岡田さんは、「じゃあ、どこから来たの?」と、次には問うだろう。
そこで、みな黙り込んでしまうのは、このアニメ事態がメタファーの塊であることを、説明できないからではないか。と、想像してみた。
「エヴァンゲリオン」という作品そのものが、象徴の塊のようなもので構成されているため、わかりづらいのは当然で、おそらく、本当にわかる人はどこにも存在していないと、思う。庵野監督でさえ、「何か?」に、応えられるとは、思えない。
岡田さんの言葉を借りるなら、「アート」に近い作品だからだろう。
では、私なりに岡田さんの質問に答えてみよう。
使徒ってなに?→キリストの弟子(天使と人間の間のようなもん)
どこから来たの→天国=異世界
エヴァンゲリオンってなに?→母親の胎盤の象徴(だからこそ、シンジを求める)。また、ゲンドウ(父)の異様な執着により生成された、第二の母親。
つまり、ゲンドウは、死んだシンジの母親を蘇らせたくて、記憶だけをメモリとして、エヴァという生物のなかにインプットした。
そう考えると、シンジは息子ではなく、母親の一部(部品)であるため、あの異常なまでに「エヴァに乗れ」と、言うのにも納得がゆく。

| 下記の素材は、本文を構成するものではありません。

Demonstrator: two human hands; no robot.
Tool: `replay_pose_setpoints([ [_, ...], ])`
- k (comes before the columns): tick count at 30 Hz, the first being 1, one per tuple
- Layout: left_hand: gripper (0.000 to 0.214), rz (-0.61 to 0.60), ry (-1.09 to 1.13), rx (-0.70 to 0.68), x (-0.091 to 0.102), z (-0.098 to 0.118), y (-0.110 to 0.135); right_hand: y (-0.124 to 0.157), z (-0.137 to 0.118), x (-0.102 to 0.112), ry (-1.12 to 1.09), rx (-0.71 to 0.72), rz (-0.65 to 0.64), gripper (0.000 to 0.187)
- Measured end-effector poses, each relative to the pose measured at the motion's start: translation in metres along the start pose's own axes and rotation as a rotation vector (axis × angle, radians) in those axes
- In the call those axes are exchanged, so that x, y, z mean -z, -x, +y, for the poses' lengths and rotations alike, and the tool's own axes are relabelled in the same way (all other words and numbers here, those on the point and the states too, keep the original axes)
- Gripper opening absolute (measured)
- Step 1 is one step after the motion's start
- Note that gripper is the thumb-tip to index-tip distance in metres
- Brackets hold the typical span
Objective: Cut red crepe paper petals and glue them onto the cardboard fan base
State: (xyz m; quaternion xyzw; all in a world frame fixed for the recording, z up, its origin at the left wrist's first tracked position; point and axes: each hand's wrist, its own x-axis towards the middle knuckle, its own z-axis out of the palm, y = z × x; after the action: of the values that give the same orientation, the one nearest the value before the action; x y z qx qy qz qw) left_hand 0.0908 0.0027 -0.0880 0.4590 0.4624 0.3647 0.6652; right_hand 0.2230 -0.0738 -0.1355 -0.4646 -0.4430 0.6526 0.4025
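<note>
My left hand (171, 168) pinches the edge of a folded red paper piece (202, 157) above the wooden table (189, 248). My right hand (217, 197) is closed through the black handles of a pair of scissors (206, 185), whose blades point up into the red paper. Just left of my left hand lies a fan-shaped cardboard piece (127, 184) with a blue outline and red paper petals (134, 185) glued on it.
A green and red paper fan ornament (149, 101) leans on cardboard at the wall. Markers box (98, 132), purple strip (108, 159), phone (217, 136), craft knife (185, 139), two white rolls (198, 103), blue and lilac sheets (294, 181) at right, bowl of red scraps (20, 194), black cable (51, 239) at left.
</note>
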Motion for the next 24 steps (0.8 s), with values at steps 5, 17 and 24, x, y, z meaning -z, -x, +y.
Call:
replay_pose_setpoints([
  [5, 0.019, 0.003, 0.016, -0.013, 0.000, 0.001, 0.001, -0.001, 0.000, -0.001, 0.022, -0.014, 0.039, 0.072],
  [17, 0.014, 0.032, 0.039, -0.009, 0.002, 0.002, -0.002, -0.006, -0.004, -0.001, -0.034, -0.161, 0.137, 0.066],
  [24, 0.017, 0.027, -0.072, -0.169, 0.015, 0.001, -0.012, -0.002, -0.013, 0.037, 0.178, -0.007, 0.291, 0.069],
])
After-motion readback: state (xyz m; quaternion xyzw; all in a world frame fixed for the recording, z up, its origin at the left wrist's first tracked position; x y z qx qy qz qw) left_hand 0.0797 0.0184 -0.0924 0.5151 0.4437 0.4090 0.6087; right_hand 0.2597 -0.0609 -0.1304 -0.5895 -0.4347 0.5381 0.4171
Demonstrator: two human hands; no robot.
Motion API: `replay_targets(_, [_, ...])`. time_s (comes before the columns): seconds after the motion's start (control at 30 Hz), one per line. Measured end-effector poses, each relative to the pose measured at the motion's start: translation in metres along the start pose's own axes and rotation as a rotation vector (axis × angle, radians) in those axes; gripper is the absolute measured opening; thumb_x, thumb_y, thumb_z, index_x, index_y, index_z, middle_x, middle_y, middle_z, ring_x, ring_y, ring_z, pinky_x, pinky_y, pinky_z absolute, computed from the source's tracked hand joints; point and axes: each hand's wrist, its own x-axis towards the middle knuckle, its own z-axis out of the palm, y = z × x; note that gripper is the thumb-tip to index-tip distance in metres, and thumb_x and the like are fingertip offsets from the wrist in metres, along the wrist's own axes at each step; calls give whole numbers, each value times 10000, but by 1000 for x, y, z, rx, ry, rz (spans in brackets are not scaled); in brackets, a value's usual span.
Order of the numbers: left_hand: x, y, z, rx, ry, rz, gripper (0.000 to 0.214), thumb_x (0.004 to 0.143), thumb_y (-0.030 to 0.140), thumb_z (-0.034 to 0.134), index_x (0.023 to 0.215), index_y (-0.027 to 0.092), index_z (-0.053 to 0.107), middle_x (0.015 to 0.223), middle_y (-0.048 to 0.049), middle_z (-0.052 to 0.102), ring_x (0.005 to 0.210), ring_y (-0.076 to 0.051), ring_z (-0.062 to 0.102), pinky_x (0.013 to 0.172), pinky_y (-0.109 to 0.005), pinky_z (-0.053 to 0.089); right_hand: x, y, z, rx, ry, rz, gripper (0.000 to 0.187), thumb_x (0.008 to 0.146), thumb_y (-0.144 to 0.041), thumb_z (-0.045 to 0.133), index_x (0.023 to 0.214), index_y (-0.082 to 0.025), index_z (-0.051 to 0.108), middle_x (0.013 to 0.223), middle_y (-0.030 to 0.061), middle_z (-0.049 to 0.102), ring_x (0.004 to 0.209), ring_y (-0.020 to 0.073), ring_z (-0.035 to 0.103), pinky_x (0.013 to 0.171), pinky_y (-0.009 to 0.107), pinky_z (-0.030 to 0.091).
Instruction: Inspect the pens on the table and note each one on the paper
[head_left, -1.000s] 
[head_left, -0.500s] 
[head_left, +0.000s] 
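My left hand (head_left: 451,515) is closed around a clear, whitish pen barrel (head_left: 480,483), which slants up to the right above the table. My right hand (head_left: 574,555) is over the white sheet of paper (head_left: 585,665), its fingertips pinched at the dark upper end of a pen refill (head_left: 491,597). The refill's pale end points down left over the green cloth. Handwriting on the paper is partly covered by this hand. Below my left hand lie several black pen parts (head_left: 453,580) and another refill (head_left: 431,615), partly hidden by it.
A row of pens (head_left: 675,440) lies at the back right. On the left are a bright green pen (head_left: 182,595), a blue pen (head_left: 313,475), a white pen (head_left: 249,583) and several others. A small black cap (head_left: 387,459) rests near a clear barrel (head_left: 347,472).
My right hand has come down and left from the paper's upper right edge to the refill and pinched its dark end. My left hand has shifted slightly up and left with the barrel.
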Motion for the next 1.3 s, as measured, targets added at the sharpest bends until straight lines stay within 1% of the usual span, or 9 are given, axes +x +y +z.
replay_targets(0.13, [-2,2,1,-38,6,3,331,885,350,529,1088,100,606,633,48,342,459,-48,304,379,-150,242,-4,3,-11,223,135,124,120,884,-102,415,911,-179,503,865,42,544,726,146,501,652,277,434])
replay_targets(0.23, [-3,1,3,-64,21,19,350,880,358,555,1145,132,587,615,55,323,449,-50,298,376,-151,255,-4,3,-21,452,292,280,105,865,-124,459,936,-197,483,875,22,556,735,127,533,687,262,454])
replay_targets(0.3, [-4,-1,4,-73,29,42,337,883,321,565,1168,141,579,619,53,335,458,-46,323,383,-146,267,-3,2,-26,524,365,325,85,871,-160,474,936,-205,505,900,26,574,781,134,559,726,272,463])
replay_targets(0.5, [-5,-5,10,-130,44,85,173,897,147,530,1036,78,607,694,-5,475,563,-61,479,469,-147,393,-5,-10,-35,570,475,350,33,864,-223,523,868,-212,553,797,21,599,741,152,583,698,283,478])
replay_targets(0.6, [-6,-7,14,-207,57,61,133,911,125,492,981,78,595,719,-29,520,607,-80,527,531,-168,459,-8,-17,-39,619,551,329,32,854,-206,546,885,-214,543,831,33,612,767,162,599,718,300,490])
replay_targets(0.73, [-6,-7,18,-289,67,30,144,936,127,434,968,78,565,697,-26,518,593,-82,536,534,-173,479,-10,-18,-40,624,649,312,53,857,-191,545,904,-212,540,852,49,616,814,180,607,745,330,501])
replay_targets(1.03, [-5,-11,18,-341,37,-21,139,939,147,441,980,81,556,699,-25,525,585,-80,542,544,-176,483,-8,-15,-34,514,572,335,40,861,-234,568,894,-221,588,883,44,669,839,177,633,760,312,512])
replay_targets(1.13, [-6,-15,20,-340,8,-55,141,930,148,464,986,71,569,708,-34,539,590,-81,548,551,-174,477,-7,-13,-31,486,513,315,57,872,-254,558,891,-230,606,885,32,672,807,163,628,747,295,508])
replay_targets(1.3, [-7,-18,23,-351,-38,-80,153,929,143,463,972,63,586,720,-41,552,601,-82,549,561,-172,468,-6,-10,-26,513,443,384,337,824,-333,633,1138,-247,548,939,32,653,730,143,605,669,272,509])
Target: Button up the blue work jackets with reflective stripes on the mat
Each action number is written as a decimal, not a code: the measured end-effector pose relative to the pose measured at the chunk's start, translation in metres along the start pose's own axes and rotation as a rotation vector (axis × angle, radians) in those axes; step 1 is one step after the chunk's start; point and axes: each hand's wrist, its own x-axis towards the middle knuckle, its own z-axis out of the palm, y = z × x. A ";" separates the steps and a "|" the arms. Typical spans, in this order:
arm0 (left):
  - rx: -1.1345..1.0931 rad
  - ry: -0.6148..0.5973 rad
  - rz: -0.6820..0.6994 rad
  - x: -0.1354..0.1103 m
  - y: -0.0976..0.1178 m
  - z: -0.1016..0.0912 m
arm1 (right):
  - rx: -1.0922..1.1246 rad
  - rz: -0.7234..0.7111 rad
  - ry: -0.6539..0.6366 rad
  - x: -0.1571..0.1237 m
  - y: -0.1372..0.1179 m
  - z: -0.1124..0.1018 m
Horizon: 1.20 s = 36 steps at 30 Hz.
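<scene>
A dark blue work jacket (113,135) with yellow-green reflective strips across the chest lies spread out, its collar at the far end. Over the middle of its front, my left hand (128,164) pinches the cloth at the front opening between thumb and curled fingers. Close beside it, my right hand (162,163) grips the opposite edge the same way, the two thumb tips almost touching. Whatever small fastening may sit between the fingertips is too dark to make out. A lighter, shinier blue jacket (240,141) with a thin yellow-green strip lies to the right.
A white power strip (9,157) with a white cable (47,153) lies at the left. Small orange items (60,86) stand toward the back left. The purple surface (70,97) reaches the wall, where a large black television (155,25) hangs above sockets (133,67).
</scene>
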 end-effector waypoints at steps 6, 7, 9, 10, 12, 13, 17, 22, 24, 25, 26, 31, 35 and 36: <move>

シンジが乗れば、母親は完成する。蘇る。だから、乗れ。それだけの話である。
そして、シンジが異常なまでにエヴァに乗ることを拒絶するのは、「胎児に戻れ。お前は生まれたという事実を消せ」ということへの当然の反応である。
おそらく、シンジは生物本能的に、その異常な父親の命令を拒絶し続けるのではないか。
そこまでつきつめて、見えてくるのはゲンドウの異常さと、「お父さん僕を見て」どころではない、可哀相なまでの存在の否定に対する、戦いとも見れる。
この作品は、オイディプスコンプレックスどころではなく、すべての記号が、何かを揶揄するメタファーであることが、作品そのものの抽象度を上げているため、わかるやつはわかるし、わからないやつはわからない、というある意味では、作品として一番お客さんをつかみやすいものとして、成功しているんじゃないか、とは思う。
また、エヴァがわかったところでどうということもなく、一つの可能性でしかないため、この討論そのものに、大した生産性がない。
二
次に夫がふっかけてきた話は、映画館の交易収入のことだった。
これも結論だけ言えば、大した差はない。どちらも人は観ているし、映画館に人が行ったか、行かないかの重要性は、映画館側の問題であり、作品にはない。
エヴァンゲリオンは、鬼滅の刃と同等もしくは、それ以上に人は観ている。
ただ、時代の変遷と、時世の違いのせいで、目に見えて人が多く見えたり、少なく見えたりしているだけだ。と、話しても、納得しない面倒な夫。
つまり、エヴァンゲリオンが公開されていた時代には、人気作品だけ「公開延長」というものが通っていた。だから、長い目で見れば、多くの人が映画館に行っている。
いつからかはわからないが、街の小さな映画館以外は、「公開延長」をしなくなった。
また、鬼滅の刃が公開された時期は、コロナで大幅にあらゆる行動が抑制されていたうえに、「公開延長」がなかった。だから、人が短期間に集中して集まっている。
それだけの違いに過ぎず、どちらの作品も息の長いものとして、多くの人に愛されるだろう。
違う点を挙げるなら、エヴァンゲリオンはお客さんを「選ぶ」作品だが、鬼滅の刃はお客さんを「選ばない」作品なのではないか、という点。
「公開延長」が今はないため、人が目に見えて多く集まっている、と思う点。
そのくらいの違いに過ぎず、集客は映画館側の問題であり、作品自体は、一度映画化されてしまえば、あとでいくらでも見られるため、比較すること事態に意味がない。
では、鬼滅の刃がなぜ、人気が出たのか?については、また別の記事で話してみようと思う。
とりあえずのまとめとしては、岡田斗司夫さんは、頭がいいし、本当はわかっているくせに、リスナーをおちょくって楽しんでいるところが、なかなかだな、というはなし。